Remarks of Carl Malamud
It took a while. It was about 30 terabytes of data. I ended up with 463,000 books that I was able to successfully get. Some of them, I couldn’t get, some of them were broken URLs, but we got 463,000 PDF files.
This was December of last year [2016], and in January, I did the upload of the Internet Archive—and these things take awhile, when you’re doing that much—and uploaded them. So this collection, when I started looking at it in more detail, because I couldn’t really tell, until I actually had the data.
This is books in 50 different languages. There are, I believe, 30,000 books in Sanskrit. There’s tens of thousands of books in Gujarati, and Bengali, and Hindi, and Punjabi, and Telugu—you name it, it’s all there. About half the books are in English and French and German, but it’s a unique collection.
Now, it had problems. When I went to mirror it, the server kept spitting out code 500 system errors. It kept breaking, and so, my scripts kept breaking. I’d go back the next day, and I’d start the scripts again, and I’d be able to get some data, and then, they’d lose DNS. Their DNS servers kept going down.
And so, you’d ask for a DNS name, and it’d say, “Host Not Found,” and so on. I started hard coding the IP addresses, because that was the only way I could grab the docs. There were other issues, besides poor hosting. The metadata is kind of a mess. Many of the titles are broken. The scanning, some was good, some was not.
There’s a lot of duplicates in there, but it’s still, it’s a unique collection. I also noticed that there were some books that seemed somewhat adventuresome on copyright. I looked at it, and said, “Well, you know, some of these are pretty recent.” But I looked down at the copyright field, and, “Not Copyright.” So, I said, “Well, they must have known what they were doing.”

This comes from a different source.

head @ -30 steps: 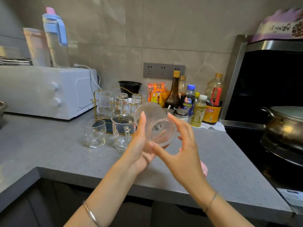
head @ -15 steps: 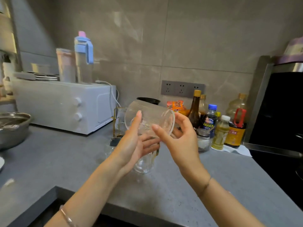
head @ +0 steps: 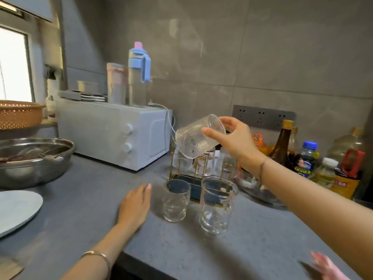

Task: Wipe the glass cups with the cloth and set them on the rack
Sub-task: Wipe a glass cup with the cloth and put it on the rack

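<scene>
One wide-angle camera, worn on the person's head, looks forward and slightly down across the grey tabletop [head: 262,251] toward the tiled wall [head: 262,57] — near enough that both forearms [head: 302,201] reach in from the bottom edge. The rack [head: 194,187] sits about centre — a window [head: 12,63] at far left, bottles [head: 306,156] at far right.

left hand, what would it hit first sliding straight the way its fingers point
Likely the microwave's side, the left hand passing just left of the small glass; depth unclear, it might clip the rack.
</scene>
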`<state>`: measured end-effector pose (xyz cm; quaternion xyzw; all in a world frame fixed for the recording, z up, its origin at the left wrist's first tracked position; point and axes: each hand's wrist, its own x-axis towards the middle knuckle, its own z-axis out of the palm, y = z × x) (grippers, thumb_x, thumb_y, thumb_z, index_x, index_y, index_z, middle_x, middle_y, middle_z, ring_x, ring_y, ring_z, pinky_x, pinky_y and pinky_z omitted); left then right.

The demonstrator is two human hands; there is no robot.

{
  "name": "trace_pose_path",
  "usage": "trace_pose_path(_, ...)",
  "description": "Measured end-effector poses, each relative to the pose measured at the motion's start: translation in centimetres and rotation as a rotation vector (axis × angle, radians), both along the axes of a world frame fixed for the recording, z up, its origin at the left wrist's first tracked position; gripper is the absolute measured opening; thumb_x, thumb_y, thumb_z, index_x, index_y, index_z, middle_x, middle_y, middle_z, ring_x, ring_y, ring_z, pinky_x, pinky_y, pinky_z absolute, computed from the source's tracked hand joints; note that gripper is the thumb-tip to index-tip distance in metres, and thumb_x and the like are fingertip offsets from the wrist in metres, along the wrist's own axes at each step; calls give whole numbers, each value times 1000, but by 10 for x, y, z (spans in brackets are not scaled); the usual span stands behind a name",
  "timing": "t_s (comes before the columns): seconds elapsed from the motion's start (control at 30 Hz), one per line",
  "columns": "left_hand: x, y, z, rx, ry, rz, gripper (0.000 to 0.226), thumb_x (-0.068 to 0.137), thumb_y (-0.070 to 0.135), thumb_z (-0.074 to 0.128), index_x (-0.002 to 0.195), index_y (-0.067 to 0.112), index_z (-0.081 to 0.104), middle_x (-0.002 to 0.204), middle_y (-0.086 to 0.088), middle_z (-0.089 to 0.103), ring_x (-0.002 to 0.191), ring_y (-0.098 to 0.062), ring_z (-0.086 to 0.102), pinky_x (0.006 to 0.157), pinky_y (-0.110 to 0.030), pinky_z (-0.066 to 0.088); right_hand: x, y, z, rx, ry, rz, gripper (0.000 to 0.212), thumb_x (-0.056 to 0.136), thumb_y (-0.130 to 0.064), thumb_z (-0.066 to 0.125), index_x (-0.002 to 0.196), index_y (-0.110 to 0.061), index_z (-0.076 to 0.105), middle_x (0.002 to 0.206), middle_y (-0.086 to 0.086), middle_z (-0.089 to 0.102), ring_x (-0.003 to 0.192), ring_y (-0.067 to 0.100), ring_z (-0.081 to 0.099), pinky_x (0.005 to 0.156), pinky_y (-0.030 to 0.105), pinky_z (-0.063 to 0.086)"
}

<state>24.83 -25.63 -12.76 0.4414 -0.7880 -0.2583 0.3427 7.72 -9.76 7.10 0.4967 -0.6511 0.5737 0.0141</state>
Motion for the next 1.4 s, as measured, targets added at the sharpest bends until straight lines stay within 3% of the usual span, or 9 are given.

What I do on archives like that is, we put them online, and if people start complaining, you say, “Okay, fine. I’ll take that stuff off.” So I put it online, and it went online in February of this year. We’ve gotten, I think, eight and a half million views on this collection, so far.
So this collection went online, Google started seeing it, people looked at it—we had half a dozen people write to us, and say, “Ah, you’ve got my book there!” You know, standard DMCA takedown in the United States. Not a problem. Fine, we’ll remove the books.
79